PROBLEM REQUIREMENTS
Nothing but the lines from the one that holds "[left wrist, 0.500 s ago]" through the end of the material should be repeated, each exactly as it stands, and pictures stay out.

INFORMATION SHOWN
-- Opening Marker --

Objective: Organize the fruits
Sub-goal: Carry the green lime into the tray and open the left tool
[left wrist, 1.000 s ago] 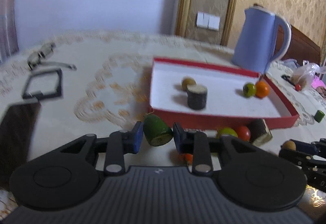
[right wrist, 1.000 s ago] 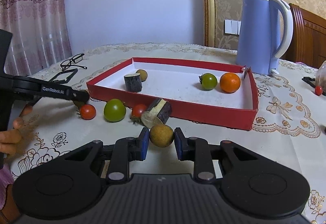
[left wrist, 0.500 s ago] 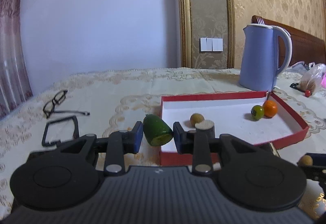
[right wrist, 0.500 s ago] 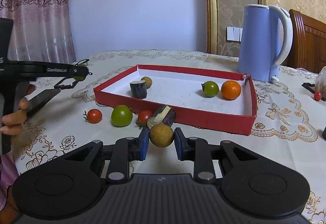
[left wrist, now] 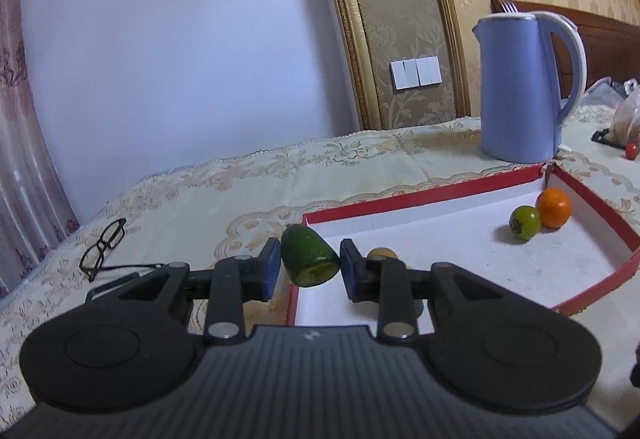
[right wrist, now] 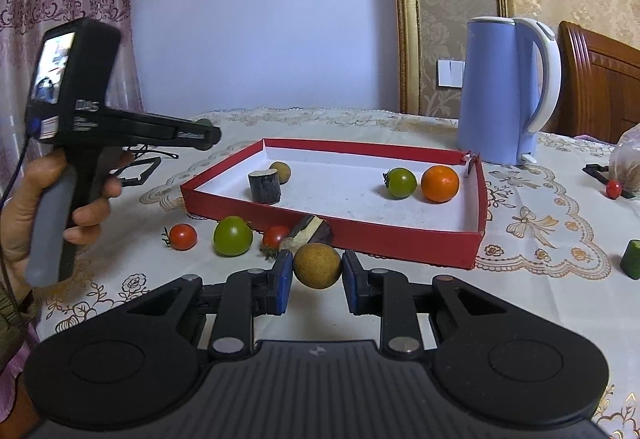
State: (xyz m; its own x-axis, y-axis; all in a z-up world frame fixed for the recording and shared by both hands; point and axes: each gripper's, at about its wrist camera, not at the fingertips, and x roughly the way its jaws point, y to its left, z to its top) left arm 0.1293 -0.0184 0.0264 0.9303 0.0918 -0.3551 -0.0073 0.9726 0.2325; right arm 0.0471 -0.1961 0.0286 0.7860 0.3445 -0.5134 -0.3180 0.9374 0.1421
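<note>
Left gripper (left wrist: 308, 263), pinching the green cut fruit (left wrist: 309, 260), has risen from the tablecloth to hover over the red tray's (left wrist: 424, 198) near-left corner, drop seemingly next; right gripper (right wrist: 316, 271) still pinching the brown round fruit (right wrist: 317, 265) short of the tray's front edge.

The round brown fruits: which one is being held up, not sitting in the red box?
The round brown fruit clamped in the right gripper. The other brown fruit rests inside the red cardboard box, behind a dark cut chunk.
</note>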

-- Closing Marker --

OUTPUT OF THE TASK
[left wrist, 0.500 s ago] 
[right wrist, 0.500 s ago] 
[left wrist, now] 
[right wrist, now] 
State: (xyz m; its own x-axis, y-axis; all in a z-up world frame fixed for the recording and shared by both hands; point and axes: each gripper's, at about its wrist camera, not at the fingertips, and x roughly the way its jaws point, y to its left, z to its top) left arm 0.1293 -0.0184 0.0264 0.9303 0.0918 -0.3551 -0.0073 0.9726 0.2325; right arm 0.0471 -0.1961 0.0286 0.7860 0.3445 -0.5134 -0.3180 0.9374 0.1421
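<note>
Left gripper (left wrist: 308, 263), pinching the green cut fruit (left wrist: 309, 260), has risen from the tablecloth to hover over the red tray's (left wrist: 424, 198) near-left corner, drop seemingly next; right gripper (right wrist: 316, 271) still pinching the brown round fruit (right wrist: 317, 265) short of the tray's front edge.

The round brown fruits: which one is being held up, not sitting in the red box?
The round brown fruit clamped in the right gripper. The other brown fruit rests inside the red cardboard box, behind a dark cut chunk.
</note>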

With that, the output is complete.